━━━ Stored data ━━━
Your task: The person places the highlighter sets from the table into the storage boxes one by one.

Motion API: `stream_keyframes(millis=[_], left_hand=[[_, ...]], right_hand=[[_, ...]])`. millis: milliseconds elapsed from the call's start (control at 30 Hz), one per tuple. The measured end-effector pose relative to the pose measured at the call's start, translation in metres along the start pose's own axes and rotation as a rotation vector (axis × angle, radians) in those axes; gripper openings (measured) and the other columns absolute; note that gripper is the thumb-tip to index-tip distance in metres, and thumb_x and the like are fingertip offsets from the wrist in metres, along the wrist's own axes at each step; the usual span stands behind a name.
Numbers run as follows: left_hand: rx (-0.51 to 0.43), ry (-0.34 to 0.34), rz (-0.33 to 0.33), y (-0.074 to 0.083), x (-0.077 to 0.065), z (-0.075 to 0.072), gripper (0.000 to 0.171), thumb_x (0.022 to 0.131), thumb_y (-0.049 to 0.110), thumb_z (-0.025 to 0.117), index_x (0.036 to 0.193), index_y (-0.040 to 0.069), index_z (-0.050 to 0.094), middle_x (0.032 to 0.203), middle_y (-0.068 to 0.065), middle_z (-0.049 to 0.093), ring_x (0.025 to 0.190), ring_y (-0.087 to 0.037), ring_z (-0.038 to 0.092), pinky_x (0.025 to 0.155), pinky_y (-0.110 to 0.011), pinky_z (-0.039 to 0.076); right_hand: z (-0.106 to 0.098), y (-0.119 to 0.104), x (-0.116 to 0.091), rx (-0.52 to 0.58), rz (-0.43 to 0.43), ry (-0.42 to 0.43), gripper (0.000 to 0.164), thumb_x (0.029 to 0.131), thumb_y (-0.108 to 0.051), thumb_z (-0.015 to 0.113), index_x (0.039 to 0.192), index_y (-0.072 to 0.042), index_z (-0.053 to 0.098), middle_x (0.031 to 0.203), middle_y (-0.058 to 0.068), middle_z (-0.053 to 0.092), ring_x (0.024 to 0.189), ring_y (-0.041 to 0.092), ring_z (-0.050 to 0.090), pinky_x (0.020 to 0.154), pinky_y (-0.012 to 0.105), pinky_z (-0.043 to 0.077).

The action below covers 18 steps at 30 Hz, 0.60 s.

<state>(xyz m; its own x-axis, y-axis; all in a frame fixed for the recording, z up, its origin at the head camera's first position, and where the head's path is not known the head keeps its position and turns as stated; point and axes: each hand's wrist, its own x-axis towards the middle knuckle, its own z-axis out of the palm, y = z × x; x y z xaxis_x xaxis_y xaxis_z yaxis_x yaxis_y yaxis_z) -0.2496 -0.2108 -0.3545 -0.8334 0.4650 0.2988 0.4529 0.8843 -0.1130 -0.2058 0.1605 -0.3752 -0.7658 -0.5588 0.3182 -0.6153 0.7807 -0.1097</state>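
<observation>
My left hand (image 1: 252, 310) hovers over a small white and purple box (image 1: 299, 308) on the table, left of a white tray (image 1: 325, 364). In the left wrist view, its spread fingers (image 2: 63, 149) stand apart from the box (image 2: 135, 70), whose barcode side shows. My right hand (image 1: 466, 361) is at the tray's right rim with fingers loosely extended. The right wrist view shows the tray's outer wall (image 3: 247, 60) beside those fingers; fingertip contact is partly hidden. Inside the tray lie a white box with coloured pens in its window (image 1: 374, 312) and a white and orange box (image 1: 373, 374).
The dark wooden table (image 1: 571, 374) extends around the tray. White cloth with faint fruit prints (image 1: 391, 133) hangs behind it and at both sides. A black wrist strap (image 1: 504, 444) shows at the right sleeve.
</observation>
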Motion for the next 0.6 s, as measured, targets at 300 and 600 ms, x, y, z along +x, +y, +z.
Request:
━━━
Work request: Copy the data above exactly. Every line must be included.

Solution to this exercise:
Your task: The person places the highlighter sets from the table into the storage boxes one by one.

Motion API: `stream_keyframes(millis=[_], left_hand=[[_, ...]], right_hand=[[_, ...]])`. millis: milliseconds elapsed from the call's start (control at 30 Hz), one per tuple. The measured end-effector pose relative to the pose measured at the call's start, translation in metres along the start pose's own axes and rotation as a rotation vector (axis × angle, radians) in those axes; gripper openings (measured) and the other columns absolute; note that gripper is the thumb-tip to index-tip distance in metres, and thumb_x and the like are fingertip offsets from the wrist in metres, along the wrist's own axes at each step; the usual span stands behind a name.
Numbers run as follows: left_hand: rx (-0.51 to 0.43), ry (-0.34 to 0.34), rz (-0.33 to 0.33), y (-0.074 to 0.083), x (-0.077 to 0.065), z (-0.075 to 0.072), gripper (0.000 to 0.171), thumb_x (0.022 to 0.131), thumb_y (-0.049 to 0.110), thumb_z (-0.025 to 0.117), index_x (0.036 to 0.193), index_y (-0.040 to 0.069), index_z (-0.050 to 0.094), middle_x (0.032 to 0.203), middle_y (-0.068 to 0.065), middle_z (-0.049 to 0.093), ring_x (0.025 to 0.190), ring_y (-0.087 to 0.037), ring_z (-0.038 to 0.092), pinky_x (0.025 to 0.155), pinky_y (-0.110 to 0.011), pinky_z (-0.039 to 0.076); right_hand: z (-0.106 to 0.098), y (-0.119 to 0.104), x (-0.116 to 0.091), rx (-0.52 to 0.58), rz (-0.43 to 0.43), ry (-0.42 to 0.43), gripper (0.000 to 0.164), thumb_x (0.029 to 0.131), thumb_y (-0.108 to 0.051), thumb_z (-0.015 to 0.113), index_x (0.039 to 0.192), index_y (-0.072 to 0.042), index_z (-0.053 to 0.098), middle_x (0.031 to 0.203), middle_y (-0.058 to 0.068), middle_z (-0.053 to 0.092), ring_x (0.024 to 0.189), ring_y (-0.041 to 0.092), ring_z (-0.050 to 0.090), pinky_x (0.020 to 0.154), pinky_y (-0.012 to 0.105), pinky_z (-0.043 to 0.077).

The action below covers 18 steps at 30 Hz, 0.60 s.

<state>(xyz m; its own x-axis, y-axis; all in a frame fixed for the recording, z up, its origin at the head camera's first position, and where the head's path is not known the head keeps its position and turns as stated; point and axes: each hand's wrist, its own x-axis towards the middle knuckle, its own z-axis out of the palm, y = z × x; x y z xaxis_x xaxis_y xaxis_z yaxis_x yaxis_y yaxis_z) -0.2496 -0.2108 -0.3545 -0.8334 0.4650 0.2988 0.4529 0.8843 -0.1130 -0.2058 0.1605 -0.3752 -0.7658 -0.5588 0.3182 -0.6153 0.7807 -0.1097</state>
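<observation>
My left hand (image 1: 252, 310) hovers over a small white and purple box (image 1: 299, 308) on the table, left of a white tray (image 1: 325, 364). In the left wrist view, its spread fingers (image 2: 63, 149) stand apart from the box (image 2: 135, 70), whose barcode side shows. My right hand (image 1: 466, 361) is at the tray's right rim with fingers loosely extended. The right wrist view shows the tray's outer wall (image 3: 247, 60) beside those fingers; fingertip contact is partly hidden. Inside the tray lie a white box with coloured pens in its window (image 1: 374, 312) and a white and orange box (image 1: 373, 374).
The dark wooden table (image 1: 571, 374) extends around the tray. White cloth with faint fruit prints (image 1: 391, 133) hangs behind it and at both sides. A black wrist strap (image 1: 504, 444) shows at the right sleeve.
</observation>
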Motion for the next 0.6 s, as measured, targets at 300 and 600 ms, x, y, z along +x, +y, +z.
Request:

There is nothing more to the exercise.